* **WHAT YOU ARE ASKED TO DO**: For the listing below, the answer is an exact retyping of the lines from the one with "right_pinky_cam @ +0" through the one with "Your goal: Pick", both included, without pictures.

* **DATA**:
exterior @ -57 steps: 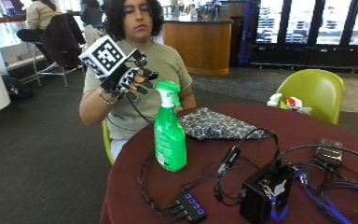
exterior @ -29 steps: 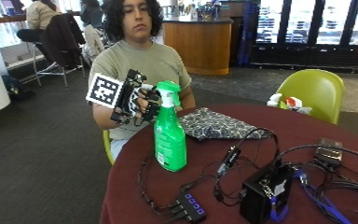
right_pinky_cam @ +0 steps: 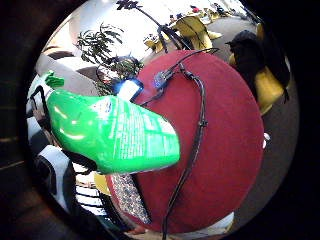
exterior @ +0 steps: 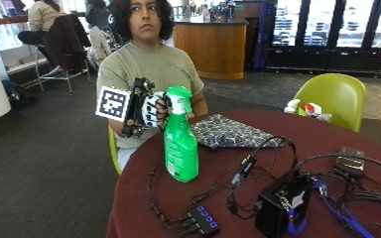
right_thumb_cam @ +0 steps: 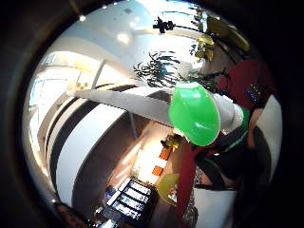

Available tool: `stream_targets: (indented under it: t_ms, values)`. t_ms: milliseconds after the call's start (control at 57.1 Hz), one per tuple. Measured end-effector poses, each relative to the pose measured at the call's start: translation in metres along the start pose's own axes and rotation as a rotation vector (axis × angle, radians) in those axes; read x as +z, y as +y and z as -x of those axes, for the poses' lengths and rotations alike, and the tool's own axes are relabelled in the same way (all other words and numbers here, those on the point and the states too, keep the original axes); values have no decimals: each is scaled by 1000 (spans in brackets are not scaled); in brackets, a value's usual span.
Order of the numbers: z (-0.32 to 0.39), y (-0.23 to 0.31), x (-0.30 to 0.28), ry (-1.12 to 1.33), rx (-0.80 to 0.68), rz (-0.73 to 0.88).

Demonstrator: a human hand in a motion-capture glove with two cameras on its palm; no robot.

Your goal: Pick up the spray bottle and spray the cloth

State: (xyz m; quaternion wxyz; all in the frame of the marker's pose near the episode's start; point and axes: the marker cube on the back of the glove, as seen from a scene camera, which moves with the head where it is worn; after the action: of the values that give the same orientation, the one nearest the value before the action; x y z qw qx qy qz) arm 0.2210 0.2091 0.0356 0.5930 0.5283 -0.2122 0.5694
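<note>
Your black-gloved right hand (exterior: 148, 106) is at the neck of the translucent green plastic spray bottle (exterior: 180, 144), fingers curled toward the neck just under the green trigger head (exterior: 177, 94). Whether they've actually closed on it, I cannot tell: the head hides the fingertips in the outside view. The bottle stands upright on the round dark-red table (exterior: 309, 144), base on the surface, near the table edge closest to you.

The folded dark patterned cloth (exterior: 233, 133) lies flat on the table at about 2 o'clock from the bottle base, near it but not touching.

In the little-finger palm view, the bottle body (right_pinky_cam: 117, 132) fills much of the frame, so it's close to your palm; the cloth (right_pinky_cam: 131, 197) shows just beside its base.

At 4 o'clock from the bottle there's a black box (exterior: 283, 208) with black cables (exterior: 243, 171) and a small black hub (exterior: 204, 219). A lime-green chair (exterior: 332, 96) sits behind the table.
</note>
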Motion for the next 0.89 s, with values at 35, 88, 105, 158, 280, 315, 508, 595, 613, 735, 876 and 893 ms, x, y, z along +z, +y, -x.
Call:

* **WRITTEN RESPONSE**:
right_pinky_cam @ +0 steps: 
exterior @ +0 steps: 
right_thumb_cam @ +0 steps: 

Available tool: `stream_targets: (indented under it: t_ms, values)`. t_ms: milliseconds after the call's start (control at 57.1 Hz), one per tuple. Measured end-effector poses, each relative to the pose measured at the call's start: translation in metres along the start pose's own axes and rotation as a rotation vector (axis × angle, radians) in those axes; read x as +z, y as +y and z as -x of those axes, for the poses' lengths and rotations alike, and the tool's own axes are relabelled in the same way (all other words and numbers here, those on the point and the states too, keep the original axes); values have no decimals: each is scaled by 1000 (spans in brackets are not scaled); in brackets, a value's usual span.
Order of the numbers: z (-0.32 to 0.39), y (-0.23 to 0.31), x (-0.30 to 0.28), ry (-1.12 to 1.33), rx (-0.80 to 0.68), rz (-0.73 to 0.88).

Demonstrator: a human hand in a motion-capture glove with two cameras on its palm; no robot.

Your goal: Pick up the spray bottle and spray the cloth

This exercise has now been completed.